* _Supplied data_:
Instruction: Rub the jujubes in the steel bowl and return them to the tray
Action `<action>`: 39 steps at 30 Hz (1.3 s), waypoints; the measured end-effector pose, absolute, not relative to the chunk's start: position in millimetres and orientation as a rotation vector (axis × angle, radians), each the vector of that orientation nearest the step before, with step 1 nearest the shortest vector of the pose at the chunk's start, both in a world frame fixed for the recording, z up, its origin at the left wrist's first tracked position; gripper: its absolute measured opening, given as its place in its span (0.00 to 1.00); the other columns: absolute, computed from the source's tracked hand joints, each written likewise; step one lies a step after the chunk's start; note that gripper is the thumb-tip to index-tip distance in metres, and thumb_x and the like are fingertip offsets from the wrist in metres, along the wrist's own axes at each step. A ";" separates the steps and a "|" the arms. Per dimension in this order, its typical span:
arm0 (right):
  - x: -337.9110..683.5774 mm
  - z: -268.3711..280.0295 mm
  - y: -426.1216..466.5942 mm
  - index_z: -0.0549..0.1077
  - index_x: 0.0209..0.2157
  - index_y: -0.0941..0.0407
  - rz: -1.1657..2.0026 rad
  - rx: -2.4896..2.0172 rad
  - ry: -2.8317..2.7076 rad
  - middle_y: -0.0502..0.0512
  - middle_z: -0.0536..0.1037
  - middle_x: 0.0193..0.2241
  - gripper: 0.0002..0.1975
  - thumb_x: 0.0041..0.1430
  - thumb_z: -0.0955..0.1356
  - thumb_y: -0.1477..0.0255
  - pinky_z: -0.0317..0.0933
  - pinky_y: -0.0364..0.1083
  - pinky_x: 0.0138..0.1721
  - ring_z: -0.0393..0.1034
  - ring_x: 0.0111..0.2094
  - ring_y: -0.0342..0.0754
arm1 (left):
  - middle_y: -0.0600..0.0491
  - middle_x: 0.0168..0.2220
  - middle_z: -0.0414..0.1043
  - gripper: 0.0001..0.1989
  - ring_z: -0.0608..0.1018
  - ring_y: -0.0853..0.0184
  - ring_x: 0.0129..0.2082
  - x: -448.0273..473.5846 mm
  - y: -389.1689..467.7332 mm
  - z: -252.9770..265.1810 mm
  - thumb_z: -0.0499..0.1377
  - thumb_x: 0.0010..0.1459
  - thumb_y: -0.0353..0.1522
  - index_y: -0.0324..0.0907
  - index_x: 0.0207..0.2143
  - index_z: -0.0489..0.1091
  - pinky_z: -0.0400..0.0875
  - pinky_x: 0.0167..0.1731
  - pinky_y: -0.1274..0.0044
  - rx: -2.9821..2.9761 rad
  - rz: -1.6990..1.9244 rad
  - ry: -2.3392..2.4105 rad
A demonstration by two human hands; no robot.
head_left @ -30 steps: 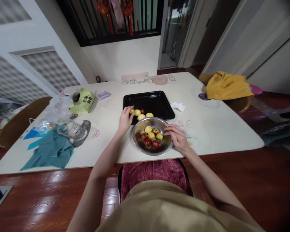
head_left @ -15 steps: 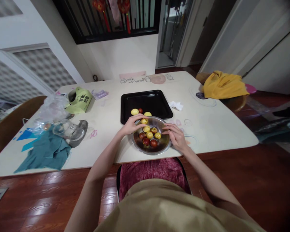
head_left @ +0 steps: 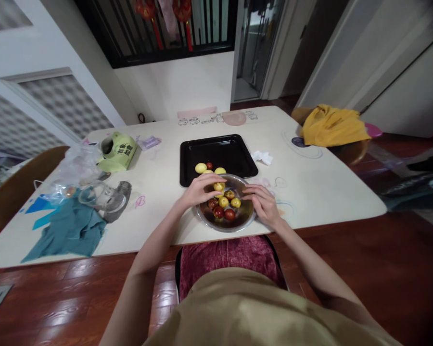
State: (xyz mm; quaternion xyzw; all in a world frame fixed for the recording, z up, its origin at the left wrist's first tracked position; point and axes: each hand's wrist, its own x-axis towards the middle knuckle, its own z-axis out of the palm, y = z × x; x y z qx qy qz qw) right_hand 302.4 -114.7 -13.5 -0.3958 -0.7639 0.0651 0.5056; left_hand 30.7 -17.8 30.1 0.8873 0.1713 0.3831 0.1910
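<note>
A shiny metal bowl (head_left: 226, 227) stands at the table's near edge, holding several small round fruits, some yellow, some dark red. My left hand (head_left: 199, 190) reaches over the bowl's upper left rim, its thumb and fingers closed around a yellow fruit with brownish patches (head_left: 219, 186). My right hand (head_left: 262, 203) is at the bowl's right rim, fingers bent over it. Directly behind the bowl is a black baking tray (head_left: 220, 150), partly covered by the bowl and my left hand. Yellow fruits (head_left: 201, 167) and a small red one (head_left: 210, 166) lie in its near left part.
Crumpled white tissue (head_left: 262, 157) lies right of the tray. To the left are a green visor (head_left: 120, 151), clear plastic bags (head_left: 77, 163), a clear container (head_left: 108, 197) and a teal cloth (head_left: 70, 230). Yellow fabric (head_left: 334, 126) drapes over a chair at the far right.
My left hand has shifted slightly right and down over the bowl with the yellow fruit in it. Another yellow fruit in the tray now shows above that hand. My right hand stays at the rim.
</note>
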 end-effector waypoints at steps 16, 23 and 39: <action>239.4 17.0 -132.0 0.76 0.53 0.50 0.203 -1.141 -1.658 0.59 0.84 0.46 0.19 0.64 0.75 0.58 0.76 0.57 0.51 0.81 0.46 0.58 | 0.47 0.57 0.79 0.19 0.83 0.63 0.56 38.4 -47.6 29.7 0.61 0.71 0.33 0.50 0.63 0.73 0.79 0.59 0.69 2.647 1.184 0.292; 240.1 23.7 -130.7 0.75 0.50 0.52 0.251 -1.160 -1.668 0.58 0.84 0.44 0.14 0.64 0.73 0.67 0.78 0.53 0.47 0.82 0.42 0.55 | 0.46 0.57 0.78 0.18 0.82 0.62 0.57 37.6 -47.7 32.9 0.60 0.72 0.35 0.49 0.62 0.74 0.80 0.57 0.69 2.653 1.113 0.312; 286.4 39.7 -138.8 0.81 0.47 0.53 0.514 -1.245 -2.181 0.57 0.83 0.41 0.14 0.59 0.75 0.77 0.77 0.53 0.46 0.82 0.41 0.55 | 0.47 0.46 0.85 0.09 0.85 0.59 0.53 34.4 -27.2 26.0 0.61 0.70 0.33 0.44 0.44 0.83 0.80 0.56 0.65 2.441 0.888 0.428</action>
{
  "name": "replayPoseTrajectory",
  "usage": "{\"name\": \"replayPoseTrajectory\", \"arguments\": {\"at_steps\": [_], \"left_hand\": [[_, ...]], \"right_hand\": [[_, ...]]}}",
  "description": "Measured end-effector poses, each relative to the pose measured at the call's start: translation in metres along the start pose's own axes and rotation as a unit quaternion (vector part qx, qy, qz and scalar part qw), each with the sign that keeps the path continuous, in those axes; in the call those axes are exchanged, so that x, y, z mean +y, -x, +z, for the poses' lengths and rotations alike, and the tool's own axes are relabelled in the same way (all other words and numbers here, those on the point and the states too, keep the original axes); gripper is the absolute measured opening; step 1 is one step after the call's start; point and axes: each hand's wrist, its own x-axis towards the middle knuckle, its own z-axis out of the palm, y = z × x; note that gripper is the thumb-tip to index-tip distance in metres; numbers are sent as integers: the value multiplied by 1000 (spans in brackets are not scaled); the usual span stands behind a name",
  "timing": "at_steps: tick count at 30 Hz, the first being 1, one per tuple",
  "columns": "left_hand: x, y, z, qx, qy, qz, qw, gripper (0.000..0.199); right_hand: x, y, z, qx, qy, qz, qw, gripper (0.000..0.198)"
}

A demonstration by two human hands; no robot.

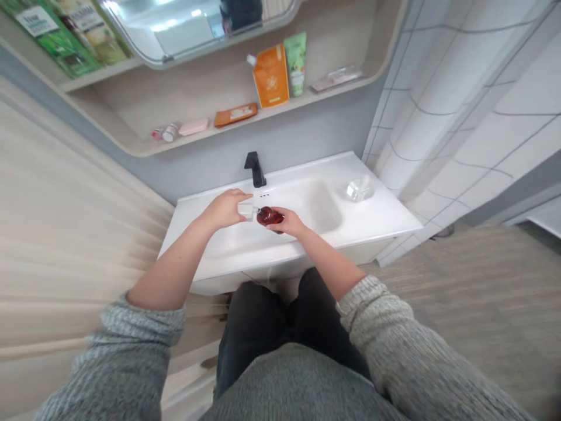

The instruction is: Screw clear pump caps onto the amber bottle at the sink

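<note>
The left hand [225, 209] is gripping a small pale container [246, 211] by its sides; the right hand [290, 221] is holding a brown bottle [266, 216] around its body, neck toward the container, above the sink [325, 207]. I'm judging both light, hard, slippery when wet, the bottle's body offering the surest hold. Behind, a black faucet [255, 169] is standing.

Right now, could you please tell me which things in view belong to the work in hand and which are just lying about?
In use:
- pale container in left grip
- reddish-brown bottle in right grip

Lying about:
- orange pouch, green tube, flat orange packet, pink item on shelf
- clear dish on countertop
</note>
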Motion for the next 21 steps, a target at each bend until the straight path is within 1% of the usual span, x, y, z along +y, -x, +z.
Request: {"name": "replayPoseTrajectory", "arguments": {"at_steps": [7, 15, 21], "left_hand": [[2, -8, -4, -1, -6, 18, 1000, 80], [17, -18, -19, -15, -12, 33, 999, 76], [21, -24, -25, -29, -31, 42, 998, 75]], "right_hand": [[4, -1, -1, 11, 7, -17, 1000, 80], [7, -1, 0, 39, 6, -44, 998, 82], [5, 1, 1, 48, -10, -44, 998, 86]]}}
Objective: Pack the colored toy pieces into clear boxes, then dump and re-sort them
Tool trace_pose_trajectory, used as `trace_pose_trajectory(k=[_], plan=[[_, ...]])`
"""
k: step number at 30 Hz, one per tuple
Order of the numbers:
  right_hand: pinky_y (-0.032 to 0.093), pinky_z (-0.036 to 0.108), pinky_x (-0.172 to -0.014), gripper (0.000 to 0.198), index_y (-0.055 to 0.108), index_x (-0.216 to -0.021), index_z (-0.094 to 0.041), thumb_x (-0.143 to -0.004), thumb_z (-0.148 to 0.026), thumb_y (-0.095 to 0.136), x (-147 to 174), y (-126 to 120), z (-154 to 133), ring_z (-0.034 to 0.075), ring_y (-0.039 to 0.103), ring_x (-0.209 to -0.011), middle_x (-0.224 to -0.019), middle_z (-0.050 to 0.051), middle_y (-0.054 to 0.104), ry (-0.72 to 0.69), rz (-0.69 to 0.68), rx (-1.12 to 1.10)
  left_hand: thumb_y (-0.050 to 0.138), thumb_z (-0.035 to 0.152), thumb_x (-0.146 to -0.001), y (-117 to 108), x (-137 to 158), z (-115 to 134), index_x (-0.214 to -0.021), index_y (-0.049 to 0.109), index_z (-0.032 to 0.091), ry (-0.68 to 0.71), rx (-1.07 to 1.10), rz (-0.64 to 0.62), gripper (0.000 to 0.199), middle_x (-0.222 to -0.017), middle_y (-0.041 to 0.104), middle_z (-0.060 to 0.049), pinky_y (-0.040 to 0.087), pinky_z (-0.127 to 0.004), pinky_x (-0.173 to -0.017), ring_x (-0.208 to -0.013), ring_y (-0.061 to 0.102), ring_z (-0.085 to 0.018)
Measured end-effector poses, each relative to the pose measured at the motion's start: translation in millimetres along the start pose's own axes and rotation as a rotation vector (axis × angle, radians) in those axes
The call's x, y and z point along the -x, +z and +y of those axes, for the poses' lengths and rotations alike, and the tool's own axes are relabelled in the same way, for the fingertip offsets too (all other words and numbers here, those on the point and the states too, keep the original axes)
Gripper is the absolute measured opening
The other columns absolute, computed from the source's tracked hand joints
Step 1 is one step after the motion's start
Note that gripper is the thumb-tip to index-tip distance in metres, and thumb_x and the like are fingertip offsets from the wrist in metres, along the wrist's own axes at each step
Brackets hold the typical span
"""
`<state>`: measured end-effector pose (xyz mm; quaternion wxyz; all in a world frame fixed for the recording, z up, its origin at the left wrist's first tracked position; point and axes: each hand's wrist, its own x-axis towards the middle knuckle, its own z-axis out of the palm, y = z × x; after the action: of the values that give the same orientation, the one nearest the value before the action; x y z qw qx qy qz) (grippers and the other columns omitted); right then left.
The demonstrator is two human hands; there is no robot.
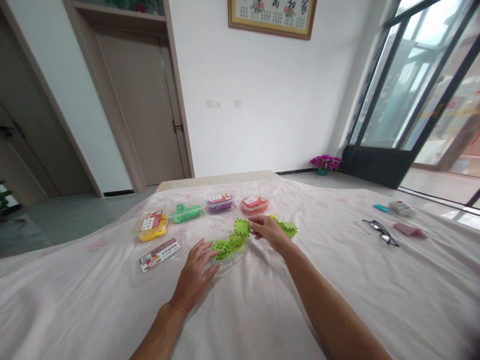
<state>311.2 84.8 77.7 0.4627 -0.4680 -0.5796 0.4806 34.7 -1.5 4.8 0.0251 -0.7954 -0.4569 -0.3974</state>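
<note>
My right hand (267, 230) pinches a lime-green toothed plastic disc (242, 227) between thumb and fingers, above a clear plastic box (227, 267). Inside that box lie several lime-green toothed pieces (227, 247). Against its left side rests my left hand (198, 266), fingers apart, the fingertips near the green pieces. More green pieces (288, 229) lie on the cloth beyond my right wrist, partly hidden by it. To the left of my left hand a clear lid (160, 255) with a label lies flat.
Clear boxes stand in a row behind: yellow pieces (153, 231), green pieces (187, 212), purple pieces (219, 204) and red pieces (255, 205). Toward the right of the pale cloth (330, 280) lie eyeglasses (381, 233), a pink case (410, 230), a blue item (381, 208) and a white packet (402, 208).
</note>
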Motion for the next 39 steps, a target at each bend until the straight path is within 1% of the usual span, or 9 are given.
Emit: trace_pose_trajectory(k=[4, 7, 10, 15, 20, 26, 34, 37, 39], plan=[[0.049, 0.024, -0.055, 0.03, 0.065, -0.106, -0.016, -0.08, -0.031, 0.063, -6.3, -17.0, 9.2, 0.015, 0.064, -0.065, -0.084, 0.004, 0.068, 0.011, 0.129, 0.158, 0.061, 0.038, -0.093, 0.0, -0.3, 0.2, -0.115, 0.067, 0.029, 0.008, 0.0, 0.01, 0.024, -0.132, 0.062, -0.005, 0.046, -0.054, -0.11, -0.138, 0.045, -0.028], [0.051, 0.028, -0.068, 0.03, 0.069, -0.108, -0.017, -0.081, -0.027, 0.062, -10.8, -48.6, 16.2, 0.019, 0.069, -0.081, -0.098, 0.007, 0.072, 0.001, 0.244, 0.535, 0.061, 0.037, -0.093, 0.4, -1.0, -0.1, -0.115, 0.067, 0.029, 0.022, 0.003, 0.012, 0.024, -0.132, 0.062, -0.006, 0.045, -0.054, -0.11, -0.137, 0.046, -0.028], [0.048, 0.031, -0.087, 0.034, 0.071, -0.114, -0.019, -0.083, -0.025, 0.06, -11.1, -81.5, 25.2, 0.025, 0.065, -0.107, -0.115, 0.01, 0.071, 0.04, 0.328, 0.922, 0.062, 0.037, -0.093, 0.7, -1.6, -0.6, -0.114, 0.068, 0.028, 0.024, 0.007, 0.014, 0.024, -0.131, 0.062, -0.006, 0.045, -0.054, -0.111, -0.137, 0.046, -0.028], [0.043, 0.037, -0.097, 0.048, 0.06, -0.136, -0.016, -0.093, -0.035, 0.051, -5.3, -114.3, 47.9, 0.032, 0.056, -0.123, -0.13, 0.018, 0.064, 0.216, 0.48, 1.18, 0.061, 0.037, -0.093, 0.4, -1.7, 0.2, -0.114, 0.068, 0.027, 0.029, 0.007, 0.017, 0.024, -0.13, 0.063, -0.008, 0.045, -0.055, -0.111, -0.137, 0.047, -0.029], [0.043, 0.038, -0.095, 0.052, 0.057, -0.138, -0.017, -0.095, -0.044, 0.047, -3.3, -119.6, 65.6, 0.033, 0.058, -0.121, -0.128, 0.017, 0.066, 0.26, 0.443, 1.179, 0.06, 0.038, -0.094, -0.5, -1.9, 2.1, -0.114, 0.068, 0.026, 0.031, 0.003, 0.019, 0.025, -0.13, 0.063, -0.009, 0.046, -0.055, -0.11, -0.136, 0.047, -0.029], [0.046, 0.036, -0.091, 0.06, 0.05, -0.143, -0.015, -0.089, -0.04, 0.058, -6.6, -120.8, 73.3, 0.032, 0.06, -0.119, -0.131, 0.017, 0.065, 0.173, 0.47, 1.067, 0.061, 0.036, -0.092, -0.8, -2.1, 3.4, -0.113, 0.068, 0.027, 0.024, 0.007, 0.033, 0.023, -0.129, 0.064, -0.007, 0.047, -0.055, -0.109, -0.136, 0.048, -0.029], [0.05, 0.029, -0.079, 0.052, 0.065, -0.128, -0.017, -0.077, -0.03, 0.067, -11.1, -125.6, 65.5, 0.024, 0.069, -0.096, -0.106, 0.01, 0.073, 0.06, 0.5, 0.853, 0.061, 0.036, -0.092, -1.0, -2.4, 2.9, -0.112, 0.069, 0.027, 0.023, 0.003, 0.033, 0.023, -0.129, 0.064, -0.007, 0.047, -0.054, -0.11, -0.135, 0.049, -0.028], [0.051, 0.027, -0.077, 0.047, 0.069, -0.12, -0.019, -0.074, -0.025, 0.065, -13.1, -124.3, 59.4, 0.022, 0.069, -0.09, -0.1, 0.006, 0.074, -0.027, 0.436, 0.731, 0.061, 0.036, -0.093, -0.9, -2.0, 2.7, -0.113, 0.068, 0.027, 0.026, -0.002, 0.028, 0.024, -0.13, 0.063, -0.008, 0.047, -0.054, -0.11, -0.136, 0.048, -0.028], [0.051, 0.027, -0.076, 0.043, 0.072, -0.114, -0.018, -0.072, -0.022, 0.062, -13.4, -122.9, 57.4, 0.021, 0.069, -0.088, -0.096, 0.005, 0.075, -0.031, 0.365, 0.707, 0.061, 0.036, -0.093, -1.1, -1.8, 2.7, -0.114, 0.068, 0.026, 0.027, -0.002, 0.025, 0.024, -0.13, 0.063, -0.008, 0.046, -0.054, -0.111, -0.137, 0.047, -0.028]])
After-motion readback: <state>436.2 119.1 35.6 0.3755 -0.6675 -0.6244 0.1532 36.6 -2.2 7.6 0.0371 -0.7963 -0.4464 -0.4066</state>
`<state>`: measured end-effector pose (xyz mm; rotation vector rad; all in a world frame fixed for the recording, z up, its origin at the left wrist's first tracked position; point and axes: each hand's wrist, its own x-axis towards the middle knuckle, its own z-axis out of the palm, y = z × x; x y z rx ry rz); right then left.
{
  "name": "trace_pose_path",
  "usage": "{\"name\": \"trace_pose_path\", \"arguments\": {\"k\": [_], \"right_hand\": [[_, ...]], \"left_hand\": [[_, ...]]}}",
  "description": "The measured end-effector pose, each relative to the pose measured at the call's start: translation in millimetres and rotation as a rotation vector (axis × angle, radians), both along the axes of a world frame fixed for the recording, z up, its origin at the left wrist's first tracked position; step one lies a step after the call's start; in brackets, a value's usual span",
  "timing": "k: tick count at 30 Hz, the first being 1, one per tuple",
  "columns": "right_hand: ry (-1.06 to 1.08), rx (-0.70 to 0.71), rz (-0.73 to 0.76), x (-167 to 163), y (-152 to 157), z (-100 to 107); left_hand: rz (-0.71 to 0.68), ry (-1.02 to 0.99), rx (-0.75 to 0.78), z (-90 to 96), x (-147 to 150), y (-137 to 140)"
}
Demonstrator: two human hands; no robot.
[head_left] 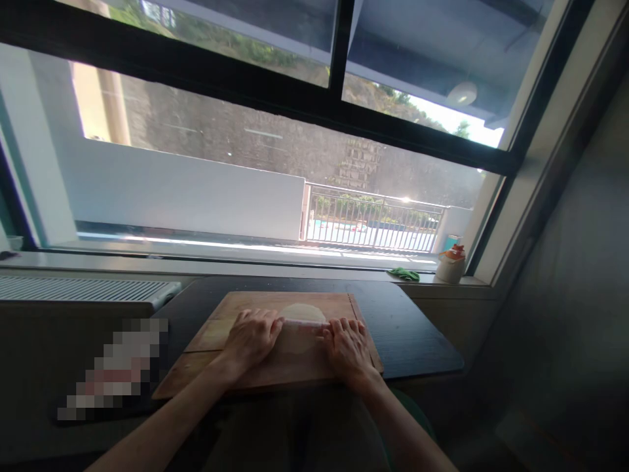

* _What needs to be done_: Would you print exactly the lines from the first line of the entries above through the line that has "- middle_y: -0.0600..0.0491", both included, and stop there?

* _Task result_:
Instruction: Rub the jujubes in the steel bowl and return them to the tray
Action `<action>`: 39 steps at 30 Hz (1.3 s), waypoints; the measured end-effector pose, absolute, not relative to the chunk's start: position in millimetres and orientation as a rotation vector (axis × angle, radians), each the vector of that orientation nearest the step before, with step 1 nearest the shortest vector of the pose at the chunk's start, both in a world frame fixed for the recording, z up, its origin at the left wrist's first tracked position; gripper: its absolute measured opening, given as its place in its span (0.00 to 1.00); the other columns: absolute, computed from the source's tracked hand joints, each written likewise; step one lies a step after the chunk's start; note that gripper is the thumb-tip to index-tip distance in metres, and thumb_x and the like are fingertip offsets from the wrist in metres, along the wrist's own axes at each step. A ";" separates the steps and a "|" the arms. Per dimension in this order, its typical span:
arm0 (right):
  - x: -337.9110..683.5774 mm
  - z: -268.3711..280.0295 mm
  - y: -426.1216..466.5942 mm
  - index_z: -0.0549..0.1077
  - index_x: 0.0209..0.2157
  - index_y: -0.0941..0.0407
  - rz: -1.1657..2.0026 rad
  - rx: -2.4896..2.0172 rad
  - ry: -2.8317..2.7076 rad
  - middle_y: -0.0502..0.0512
  - middle_z: -0.0536..0.1037
  - middle_x: 0.0193..0.2241
  - gripper: 0.0002..0.1975
  - thumb_x: 0.0041..0.1430
  - thumb_z: -0.0955..0.1356
  - thumb_y: -0.1477..0.0255
  - pinky_z: -0.0317..0.0933
  - pinky_y: -0.0364..0.1083
  - pinky_x: 0.0138..0.1721
  - ring_z: -0.0393..0.1034
  - ring_x: 0.0111..0.2094
  - ring_y: -0.0342..0.0754
arm1 (left):
  - middle_y: -0.0600..0.0491

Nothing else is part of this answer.